*Study material*.
════════════════
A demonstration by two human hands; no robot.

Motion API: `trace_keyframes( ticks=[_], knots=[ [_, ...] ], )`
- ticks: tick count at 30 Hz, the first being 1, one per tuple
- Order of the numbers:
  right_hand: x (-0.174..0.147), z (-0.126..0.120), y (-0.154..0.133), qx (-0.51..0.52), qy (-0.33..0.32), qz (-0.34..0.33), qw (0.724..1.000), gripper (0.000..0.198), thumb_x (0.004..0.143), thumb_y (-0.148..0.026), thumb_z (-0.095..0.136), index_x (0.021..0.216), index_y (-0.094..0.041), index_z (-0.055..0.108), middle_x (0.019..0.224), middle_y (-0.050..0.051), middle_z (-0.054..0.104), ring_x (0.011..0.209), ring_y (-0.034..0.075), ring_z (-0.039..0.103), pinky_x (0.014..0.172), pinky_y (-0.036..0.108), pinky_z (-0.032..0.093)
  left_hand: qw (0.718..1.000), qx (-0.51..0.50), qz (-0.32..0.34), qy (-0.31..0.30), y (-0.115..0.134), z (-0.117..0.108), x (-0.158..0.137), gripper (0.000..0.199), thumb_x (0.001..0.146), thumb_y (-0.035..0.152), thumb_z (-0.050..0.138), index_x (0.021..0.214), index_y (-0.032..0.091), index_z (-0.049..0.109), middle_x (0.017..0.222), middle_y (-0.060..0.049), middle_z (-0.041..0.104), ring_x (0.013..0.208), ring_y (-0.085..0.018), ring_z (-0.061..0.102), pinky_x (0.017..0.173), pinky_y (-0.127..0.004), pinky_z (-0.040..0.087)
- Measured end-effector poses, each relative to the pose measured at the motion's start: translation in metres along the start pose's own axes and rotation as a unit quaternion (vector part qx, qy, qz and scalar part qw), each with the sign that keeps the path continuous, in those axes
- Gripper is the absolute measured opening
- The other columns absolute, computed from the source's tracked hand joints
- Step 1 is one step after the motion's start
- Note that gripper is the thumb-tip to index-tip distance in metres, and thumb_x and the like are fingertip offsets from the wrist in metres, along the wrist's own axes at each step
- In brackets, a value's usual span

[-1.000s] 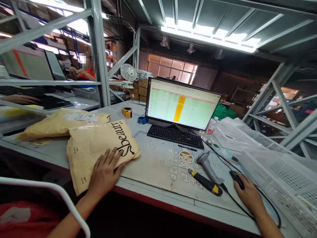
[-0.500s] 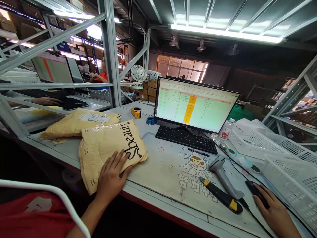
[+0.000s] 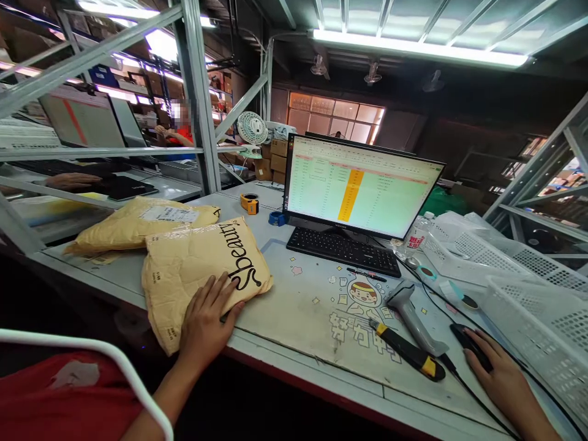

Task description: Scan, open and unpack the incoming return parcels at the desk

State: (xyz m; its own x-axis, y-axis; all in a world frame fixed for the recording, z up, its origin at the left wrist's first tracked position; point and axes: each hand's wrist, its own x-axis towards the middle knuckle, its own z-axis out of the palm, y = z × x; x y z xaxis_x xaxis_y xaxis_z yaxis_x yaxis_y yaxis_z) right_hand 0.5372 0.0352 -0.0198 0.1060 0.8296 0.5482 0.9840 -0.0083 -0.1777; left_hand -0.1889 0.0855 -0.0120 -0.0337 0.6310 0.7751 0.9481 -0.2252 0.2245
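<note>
At the front edge of the worktop (image 3: 294, 312) lies a plump tan parcel (image 3: 184, 269) with black "Sbeauty" lettering, its near corner jutting over the edge; it is closed, so its contents are hidden. The left hand (image 3: 209, 324) lies flat on its near right part, fingers extended and close together, with the thumb apart. Just behind the parcel and to its left, a second tan parcel (image 3: 108, 229) is also closed and bears a white printed label (image 3: 169, 213). To the right, the right hand (image 3: 500, 376) rests on a black mouse (image 3: 472, 345), fingers curled over it. Beside the mouse lie a grey scanner (image 3: 416, 321) and a black-and-yellow cutter (image 3: 407, 350); farther back are a keyboard (image 3: 342, 251) and a lit monitor (image 3: 362, 184). At the right edge stand white perforated baskets with clear plastic sheeting about them; what the nearest basket (image 3: 509, 306) holds cannot be told. A clear bottle (image 3: 416, 239) with red lettering stands near the monitor, its fill unclear. Beyond the metal frame (image 3: 195, 98), cardboard boxes (image 3: 278, 156) are stacked, and at left a co-worker's hand (image 3: 73, 180) rests on another worktop
</note>
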Motion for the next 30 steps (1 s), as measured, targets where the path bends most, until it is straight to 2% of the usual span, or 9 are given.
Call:
trace_keyframes(
  ticks=[6, 14, 20, 26, 30],
  knots=[
    [0.003, -0.009, -0.014, -0.009, 0.003, 0.002, 1.000, 0.064, 0.103, -0.060, 0.044, 0.150, -0.020, 0.062, 0.153, 0.016, 0.060, 0.135, 0.036, 0.064, 0.117, 0.053, 0.052, 1.000, -0.024, -0.010, -0.013, 0.004, -0.004, 0.002, 0.056, 0.111, 0.050, 0.043, 0.149, 0.015, 0.064, 0.164, -0.015, 0.051, 0.155, -0.041, 0.042, 0.127, -0.061, 0.035],
    [0.017, -0.029, -0.035, -0.067, -0.058, 0.038, 0.995, 0.060, 0.100, -0.041, 0.050, 0.156, -0.020, 0.057, 0.154, 0.015, 0.058, 0.131, 0.034, 0.065, 0.115, 0.051, 0.053, 0.999, -0.035, -0.005, -0.034, 0.001, -0.006, 0.004, 0.056, 0.110, 0.047, 0.046, 0.156, 0.018, 0.059, 0.166, -0.017, 0.049, 0.158, -0.042, 0.038, 0.127, -0.064, 0.034],
    [0.017, -0.023, -0.043, -0.103, -0.010, 0.039, 0.994, 0.059, 0.099, -0.035, 0.047, 0.152, -0.013, 0.060, 0.148, 0.019, 0.062, 0.130, 0.035, 0.063, 0.113, 0.051, 0.053, 0.999, -0.040, 0.007, -0.022, 0.002, -0.006, 0.006, 0.058, 0.110, 0.045, 0.048, 0.164, 0.026, 0.049, 0.168, -0.014, 0.046, 0.159, -0.043, 0.036, 0.128, -0.067, 0.034],
    [0.013, -0.018, -0.041, -0.126, -0.001, 0.091, 0.988, 0.060, 0.098, -0.039, 0.048, 0.151, -0.014, 0.062, 0.148, 0.018, 0.062, 0.128, 0.037, 0.064, 0.111, 0.052, 0.054, 0.999, -0.027, 0.023, -0.010, 0.000, -0.004, 0.006, 0.057, 0.111, 0.045, 0.047, 0.163, 0.022, 0.049, 0.165, -0.018, 0.049, 0.158, -0.044, 0.039, 0.125, -0.068, 0.037],
    [0.011, -0.018, -0.042, -0.126, 0.002, 0.086, 0.988, 0.060, 0.098, -0.039, 0.049, 0.151, -0.013, 0.062, 0.147, 0.018, 0.062, 0.131, 0.037, 0.062, 0.113, 0.054, 0.053, 0.999, -0.025, 0.031, -0.002, 0.000, -0.004, 0.006, 0.056, 0.111, 0.042, 0.050, 0.163, 0.023, 0.050, 0.165, -0.018, 0.050, 0.157, -0.044, 0.040, 0.126, -0.067, 0.038]
  ],
)
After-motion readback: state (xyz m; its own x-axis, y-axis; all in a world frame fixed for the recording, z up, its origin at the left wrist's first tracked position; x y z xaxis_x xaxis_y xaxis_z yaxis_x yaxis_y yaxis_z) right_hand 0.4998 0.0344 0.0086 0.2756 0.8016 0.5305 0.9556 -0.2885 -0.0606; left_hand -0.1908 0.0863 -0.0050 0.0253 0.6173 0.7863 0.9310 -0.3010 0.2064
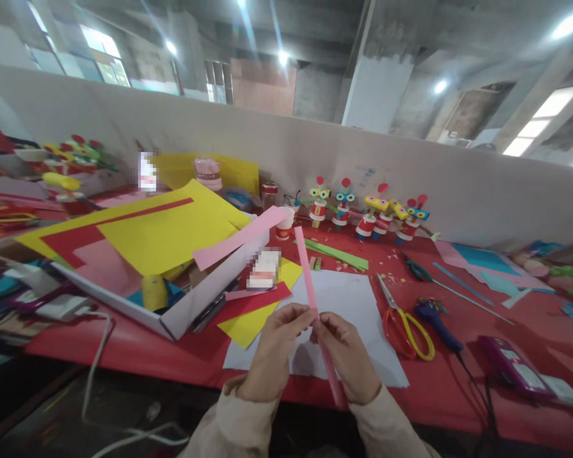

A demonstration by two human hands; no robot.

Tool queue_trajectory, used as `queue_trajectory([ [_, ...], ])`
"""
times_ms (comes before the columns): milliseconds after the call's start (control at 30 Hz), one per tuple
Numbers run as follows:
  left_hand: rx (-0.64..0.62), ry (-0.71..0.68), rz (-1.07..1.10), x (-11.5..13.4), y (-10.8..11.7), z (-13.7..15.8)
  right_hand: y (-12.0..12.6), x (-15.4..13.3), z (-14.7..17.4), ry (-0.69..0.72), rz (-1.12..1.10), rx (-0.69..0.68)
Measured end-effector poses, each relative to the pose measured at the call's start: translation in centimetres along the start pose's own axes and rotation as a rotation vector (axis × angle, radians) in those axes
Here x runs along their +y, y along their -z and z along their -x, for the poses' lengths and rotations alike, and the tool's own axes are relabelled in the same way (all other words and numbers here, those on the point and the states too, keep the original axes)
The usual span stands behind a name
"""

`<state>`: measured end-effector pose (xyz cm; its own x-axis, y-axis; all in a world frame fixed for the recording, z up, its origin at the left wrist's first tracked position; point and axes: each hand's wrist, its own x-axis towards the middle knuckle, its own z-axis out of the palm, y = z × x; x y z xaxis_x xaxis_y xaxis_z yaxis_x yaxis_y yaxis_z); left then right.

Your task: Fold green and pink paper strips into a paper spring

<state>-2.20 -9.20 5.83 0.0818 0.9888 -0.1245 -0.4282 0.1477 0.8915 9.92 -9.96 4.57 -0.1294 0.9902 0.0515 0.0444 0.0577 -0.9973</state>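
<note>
A long pink paper strip [305, 267] runs between my two hands, its far end pointing up toward the back of the table. My left hand [282, 337] pinches it near its middle from the left. Just below that spot, my right hand [342, 346] also has its fingers closed on the strip, and the lower end hangs down toward me. Under both hands lies a white sheet of paper [348, 296] on the red table. Scissors with red and yellow handles [403, 321] rest at the sheet's right edge.
A white box [181, 318] heaped with coloured paper stands on the left. Several paper-cup figures [344, 203] line the back wall. Right of the scissors are a blue glue gun [437, 323], pliers [417, 267] and a purple device [510, 366]. Green strips [339, 253] lie behind the sheet.
</note>
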Motion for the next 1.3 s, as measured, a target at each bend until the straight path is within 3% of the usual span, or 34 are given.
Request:
queue_trajectory([
  [200,0.060,-0.031,-0.186,1.3,1.1,-0.9,0.9,-0.9,-0.1,-0.074,0.074,-0.134],
  [433,0.080,-0.056,-0.222,0.1,0.6,-1.1,0.9,-0.5,-0.3,-0.083,0.118,-0.117],
  [567,0.215,-0.090,-0.188,2.2,3.0,-2.8,2.3,-0.5,-0.4,-0.079,0.222,-0.197],
  [667,0.472,-0.311,-0.256,4.8,5.4,-3.3,3.7,-0.8,-0.6,-0.067,0.361,-0.232],
  [700,0.583,-0.462,-0.386,5.3,5.7,-3.0,4.1,-0.9,-0.7,-0.069,0.411,-0.234],
  [733,0.604,-0.627,-0.589,5.5,5.6,-2.6,4.3,-1.0,-0.8,-0.069,0.462,-0.233],
  [767,0.527,-0.763,-0.828,5.4,5.2,-2.0,4.4,-1.0,-0.9,-0.063,0.513,-0.236],
  [833,0.303,-0.809,-0.990,4.1,3.6,-0.6,4.3,-1.1,-1.1,-0.025,0.616,-0.251],
  [867,0.111,-0.837,-1.171,3.1,2.7,-0.1,4.1,-1.1,-1.1,0.003,0.668,-0.261],
  [900,-0.071,-0.813,-1.335,2.1,1.8,0.3,3.8,-1.2,-1.1,0.029,0.718,-0.268],
  [933,-0.155,-0.760,-1.441,1.3,1.1,0.4,3.6,-1.3,-1.1,0.047,0.765,-0.277],
  [1067,-0.301,-0.566,-1.490,0.1,0.8,-0.6,4.3,-1.8,-1.3,0.026,0.857,-0.329],
  [1200,-0.145,-0.397,-1.506,1.8,2.5,-2.0,8.7,-1.8,-2.2,0.006,0.826,-0.283],
  [1300,0.010,-0.236,-1.531,2.4,3.2,-2.7,13.9,-0.9,-2.7,-0.006,0.896,-0.108],
])
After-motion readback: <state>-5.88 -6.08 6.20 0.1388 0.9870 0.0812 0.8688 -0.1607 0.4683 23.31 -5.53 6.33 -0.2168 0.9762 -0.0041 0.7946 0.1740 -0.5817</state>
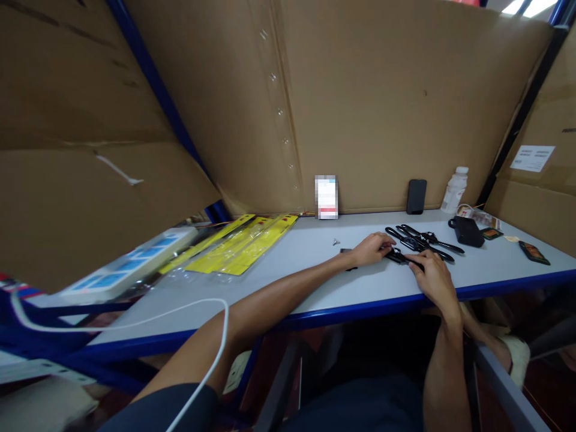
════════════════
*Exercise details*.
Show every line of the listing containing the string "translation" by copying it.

*Your solution*.
- Measured end-effector poses, each relative to the pose measured at the motion's start: translation in metres along the start pose's own axes and rotation as a unit quaternion (vector part qx, qy, qz and scalar part qw), each with the sign that keeps the path continuous, in those axes
Measured end-effector poses, each relative to the pose measured at the call's start: translation in centimetres along the start pose's own axes and rotation as a rotation vector (axis × angle, radians) in those axes

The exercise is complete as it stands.